Sam Hardy

Personal information
- Nationality: Australian
- Born: 21 July 1995 (age 30) Camperdown, New South Wales
- Education: Newington College Harvard University
- Years active: 2011–
- Height: 198 cm (6 ft 6 in)
- Weight: 92 kg (203 lb)

Sport
- Country: Australia
- Sport: Rowing
- Event: Coxless pair
- Club: Sydney Rowing Club

Medal record
Men's rowing
Representing Australia
World Championships
| Bronze medal – third place | 2019 Ottensheim | Coxless pair |
| Bronze medal – third place | 2022 Račice | Eight |

= Sam Hardy (rower) =

Australian rower (born 1995)

Sam Hardy (born 21 July 1995) is an Australian representative rower. He is a national champion, a national representative, an Olympian and won a bronze medals at the 2019 and 2022 World Rowing Championships.

==Club and state rowing==
Hardy was educated at Newington College in Sydney where he took up rowing. He was seated at six in Newington's senior eight of 2013. His senior rowing in Australia has been from the Sydney Rowing Club.

Hardy made his first state representation appearance for NSW when selected in the 2014 NSW youth eight to contest the Nole Wolkinson Trophy at the Interstate Regatta within the Australian Rowing Championships. He then attended Harvard University where he rowed in the Harvard varsity eight.

In 2019 he contested the open men's coxless pair title at the Australian Rowing Championships with Josh Hicks and finished in third place. He also contested the open men's coxless four championship and finished second. He again contested the coxless pair with Hicks at the 2021 Australian Rowing Championships and that year won a national championship title in Sydney Rowing Club colours in the open men's coxed eight. His first senior state representative appearance came in 2021 when he raced the King's Cup in the bow seat of the New South Wales eight which finished second. In 2022 and 2023 he again rowed in victorious New South Wales King's Cup eights.

==International representative rowing==
Hardy made his Australian representative debut at the 2015 World Rowing U23 Championships racing in Australia's coxed four to a fifth placing. The following year at the 2016 World Rowing U23 Championships in Rotterdam he was again in the Australian coxed four and they rowed to a bronze medal. In 2017 he had a third consecutive year in the three seat of the Australian coxed four at the U23 World Championships. They finished in fifth place.

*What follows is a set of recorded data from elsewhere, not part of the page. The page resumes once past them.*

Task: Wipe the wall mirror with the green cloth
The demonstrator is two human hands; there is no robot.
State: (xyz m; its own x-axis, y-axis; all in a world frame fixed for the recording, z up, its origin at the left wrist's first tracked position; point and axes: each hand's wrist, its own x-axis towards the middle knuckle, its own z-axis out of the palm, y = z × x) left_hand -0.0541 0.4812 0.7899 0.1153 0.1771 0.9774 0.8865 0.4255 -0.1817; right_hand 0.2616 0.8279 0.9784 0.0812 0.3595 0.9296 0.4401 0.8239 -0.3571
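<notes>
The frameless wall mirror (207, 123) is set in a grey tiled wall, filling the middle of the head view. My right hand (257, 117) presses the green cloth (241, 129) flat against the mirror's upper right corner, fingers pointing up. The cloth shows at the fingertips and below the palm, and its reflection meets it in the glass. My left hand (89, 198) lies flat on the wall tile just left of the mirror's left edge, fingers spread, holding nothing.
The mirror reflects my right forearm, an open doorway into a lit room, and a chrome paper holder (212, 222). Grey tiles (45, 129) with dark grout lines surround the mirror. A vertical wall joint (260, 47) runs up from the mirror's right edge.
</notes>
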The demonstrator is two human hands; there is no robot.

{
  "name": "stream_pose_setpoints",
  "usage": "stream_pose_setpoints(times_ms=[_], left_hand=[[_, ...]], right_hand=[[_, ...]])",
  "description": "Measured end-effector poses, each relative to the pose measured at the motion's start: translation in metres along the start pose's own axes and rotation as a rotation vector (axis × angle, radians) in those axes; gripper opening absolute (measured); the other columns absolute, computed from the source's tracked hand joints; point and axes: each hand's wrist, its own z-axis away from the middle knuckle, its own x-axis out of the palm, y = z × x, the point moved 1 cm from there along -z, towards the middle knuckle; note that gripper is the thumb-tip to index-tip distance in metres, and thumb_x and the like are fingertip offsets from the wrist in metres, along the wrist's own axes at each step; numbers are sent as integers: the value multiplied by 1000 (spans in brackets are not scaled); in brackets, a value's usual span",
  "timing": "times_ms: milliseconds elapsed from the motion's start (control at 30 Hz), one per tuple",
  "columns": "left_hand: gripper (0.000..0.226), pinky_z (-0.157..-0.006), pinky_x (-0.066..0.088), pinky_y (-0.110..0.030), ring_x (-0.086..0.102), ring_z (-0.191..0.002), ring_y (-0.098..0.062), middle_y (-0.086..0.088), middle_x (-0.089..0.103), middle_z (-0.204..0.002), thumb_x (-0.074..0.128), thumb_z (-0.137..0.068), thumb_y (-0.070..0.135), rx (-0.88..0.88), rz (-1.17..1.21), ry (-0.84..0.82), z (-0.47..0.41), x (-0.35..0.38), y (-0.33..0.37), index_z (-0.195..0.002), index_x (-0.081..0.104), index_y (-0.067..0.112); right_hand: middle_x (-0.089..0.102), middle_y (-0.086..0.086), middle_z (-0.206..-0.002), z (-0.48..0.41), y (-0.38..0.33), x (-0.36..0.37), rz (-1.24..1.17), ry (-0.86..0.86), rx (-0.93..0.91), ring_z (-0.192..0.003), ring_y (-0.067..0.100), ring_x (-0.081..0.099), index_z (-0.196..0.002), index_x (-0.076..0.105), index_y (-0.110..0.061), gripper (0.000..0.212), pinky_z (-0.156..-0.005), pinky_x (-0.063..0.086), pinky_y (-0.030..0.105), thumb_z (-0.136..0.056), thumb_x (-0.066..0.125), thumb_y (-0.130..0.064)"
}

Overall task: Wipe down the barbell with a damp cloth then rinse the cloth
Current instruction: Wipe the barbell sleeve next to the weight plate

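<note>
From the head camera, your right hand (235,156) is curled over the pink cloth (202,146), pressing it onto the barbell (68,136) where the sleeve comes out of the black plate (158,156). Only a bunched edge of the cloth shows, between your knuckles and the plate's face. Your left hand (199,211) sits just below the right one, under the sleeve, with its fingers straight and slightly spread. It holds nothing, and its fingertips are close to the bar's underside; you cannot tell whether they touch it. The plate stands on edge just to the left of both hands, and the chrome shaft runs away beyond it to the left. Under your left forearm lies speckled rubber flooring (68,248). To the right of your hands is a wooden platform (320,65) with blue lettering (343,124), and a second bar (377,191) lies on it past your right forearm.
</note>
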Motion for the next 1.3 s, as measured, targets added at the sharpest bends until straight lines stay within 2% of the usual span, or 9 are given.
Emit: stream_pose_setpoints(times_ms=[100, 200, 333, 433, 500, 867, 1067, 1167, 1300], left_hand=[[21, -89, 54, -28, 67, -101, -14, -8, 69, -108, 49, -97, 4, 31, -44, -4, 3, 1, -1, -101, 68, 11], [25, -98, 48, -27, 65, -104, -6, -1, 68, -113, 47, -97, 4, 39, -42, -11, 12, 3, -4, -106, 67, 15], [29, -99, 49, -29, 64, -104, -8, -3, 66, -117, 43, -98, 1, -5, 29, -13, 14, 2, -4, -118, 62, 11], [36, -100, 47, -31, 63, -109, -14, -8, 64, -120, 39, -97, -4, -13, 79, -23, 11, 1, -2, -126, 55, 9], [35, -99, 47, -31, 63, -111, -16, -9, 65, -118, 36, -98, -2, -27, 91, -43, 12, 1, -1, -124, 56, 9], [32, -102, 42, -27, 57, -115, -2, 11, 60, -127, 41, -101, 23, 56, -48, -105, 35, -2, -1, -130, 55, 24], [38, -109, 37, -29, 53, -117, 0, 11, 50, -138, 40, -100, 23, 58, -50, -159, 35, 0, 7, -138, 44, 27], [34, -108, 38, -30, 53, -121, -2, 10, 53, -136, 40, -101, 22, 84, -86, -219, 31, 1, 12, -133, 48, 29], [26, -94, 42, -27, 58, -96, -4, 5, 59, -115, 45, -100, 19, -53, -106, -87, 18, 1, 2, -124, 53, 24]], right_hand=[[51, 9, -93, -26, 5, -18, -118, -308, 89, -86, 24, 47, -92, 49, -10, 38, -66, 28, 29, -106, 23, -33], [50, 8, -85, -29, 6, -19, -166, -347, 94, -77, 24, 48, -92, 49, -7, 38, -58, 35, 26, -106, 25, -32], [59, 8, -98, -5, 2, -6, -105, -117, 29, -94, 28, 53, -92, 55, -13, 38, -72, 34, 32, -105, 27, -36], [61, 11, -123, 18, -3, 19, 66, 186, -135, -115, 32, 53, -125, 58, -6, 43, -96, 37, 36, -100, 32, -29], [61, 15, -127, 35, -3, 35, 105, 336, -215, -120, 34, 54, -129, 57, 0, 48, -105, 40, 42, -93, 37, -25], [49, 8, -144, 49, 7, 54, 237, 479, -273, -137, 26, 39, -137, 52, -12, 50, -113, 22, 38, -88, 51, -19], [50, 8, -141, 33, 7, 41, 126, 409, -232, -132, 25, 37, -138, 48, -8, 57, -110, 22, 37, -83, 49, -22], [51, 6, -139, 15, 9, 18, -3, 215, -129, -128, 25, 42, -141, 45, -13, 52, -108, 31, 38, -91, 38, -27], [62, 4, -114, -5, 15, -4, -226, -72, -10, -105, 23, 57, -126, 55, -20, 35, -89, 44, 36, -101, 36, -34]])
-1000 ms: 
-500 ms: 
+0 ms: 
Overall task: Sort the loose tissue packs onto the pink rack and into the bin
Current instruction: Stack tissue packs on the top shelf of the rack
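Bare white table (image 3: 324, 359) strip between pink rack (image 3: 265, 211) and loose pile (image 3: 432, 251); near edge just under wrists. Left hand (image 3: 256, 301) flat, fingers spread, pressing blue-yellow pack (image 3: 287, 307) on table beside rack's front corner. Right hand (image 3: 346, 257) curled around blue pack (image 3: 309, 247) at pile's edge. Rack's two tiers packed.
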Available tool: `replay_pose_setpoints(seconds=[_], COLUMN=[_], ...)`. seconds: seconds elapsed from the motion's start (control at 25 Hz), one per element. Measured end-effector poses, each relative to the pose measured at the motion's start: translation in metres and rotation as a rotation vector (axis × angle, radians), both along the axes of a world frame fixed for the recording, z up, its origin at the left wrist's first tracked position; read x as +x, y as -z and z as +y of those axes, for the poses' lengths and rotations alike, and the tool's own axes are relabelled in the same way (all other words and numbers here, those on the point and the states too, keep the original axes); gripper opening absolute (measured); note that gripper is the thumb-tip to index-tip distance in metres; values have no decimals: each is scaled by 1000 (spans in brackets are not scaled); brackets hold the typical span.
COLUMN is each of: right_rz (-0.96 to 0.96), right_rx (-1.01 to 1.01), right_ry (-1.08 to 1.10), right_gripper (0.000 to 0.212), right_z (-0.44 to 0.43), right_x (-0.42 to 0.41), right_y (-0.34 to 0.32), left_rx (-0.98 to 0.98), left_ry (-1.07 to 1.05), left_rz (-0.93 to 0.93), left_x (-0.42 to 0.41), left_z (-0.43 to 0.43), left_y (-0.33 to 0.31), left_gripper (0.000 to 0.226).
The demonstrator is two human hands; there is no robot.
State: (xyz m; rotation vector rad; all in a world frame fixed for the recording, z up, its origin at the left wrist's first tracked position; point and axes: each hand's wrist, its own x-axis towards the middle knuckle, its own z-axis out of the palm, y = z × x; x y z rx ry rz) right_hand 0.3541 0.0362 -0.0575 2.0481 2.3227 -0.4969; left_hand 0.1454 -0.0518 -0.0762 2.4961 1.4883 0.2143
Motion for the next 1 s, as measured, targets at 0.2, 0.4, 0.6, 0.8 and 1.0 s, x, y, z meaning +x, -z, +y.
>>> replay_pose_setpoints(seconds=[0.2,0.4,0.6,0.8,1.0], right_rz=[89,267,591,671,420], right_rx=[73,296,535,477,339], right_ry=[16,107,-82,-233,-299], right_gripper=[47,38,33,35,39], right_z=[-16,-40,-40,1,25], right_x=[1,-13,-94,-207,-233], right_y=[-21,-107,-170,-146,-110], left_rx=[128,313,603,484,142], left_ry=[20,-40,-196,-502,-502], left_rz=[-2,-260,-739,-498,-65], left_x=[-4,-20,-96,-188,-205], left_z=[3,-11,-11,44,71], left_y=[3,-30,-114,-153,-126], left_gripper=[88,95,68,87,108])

In 2019 Hardy broke into the Australian senior sweep squad for the international representative season. At the World Rowing Cup III in Rotterdam Hardy rowed with Josh Hicks in the number two Australian pair finishing in 7th place whilst Alex Hill and Spencer Turrin took gold in the number one Australian men's coxless pair. Hicks and Hardy were then selected to race Australia's coxless pair at the 2019 World Rowing Championships in Linz, Austria. The pair were looking for a top eleven finish at the 2019 World Championships to qualify for the Tokyo Olympics. They were second in their heat, won their quarter-final and placed second in their semi-final, thereby qualifying the boat for Tokyo 2020. In the A-final they finished in third place behind the dominant Sinković brothers and took the bronze medal.

Hardy raced in the Australian men's coxless pair at Tokyo 2021. Hardy and Hicks dominated their heat powering though the Italians by the 1000m mark. Their fourth place in the semi-final caused them to miss the cut for the A final and in the B final the next day they again finished fourth to conclude their Olympic regatta performance in overall tenth place. Full details.

Hardy was selected into the Australian men's eight squad to prepare for the 2022 international season and the 2022 World Rowing Championships. At the World Rowing Cup II in Poznan and at the WRC III in Lucerne, Hardy rowed in the Australian men's eight to a silver medal on both occasions. At the 2022 World Rowing Championships at Racize, the eight won through their repechage to make the A final where they raced to a third place and a World Championship bronze medal.

In March 2023 Hardy was again selected in the Australian senior men's sweep-oar squad for the 2023 international season.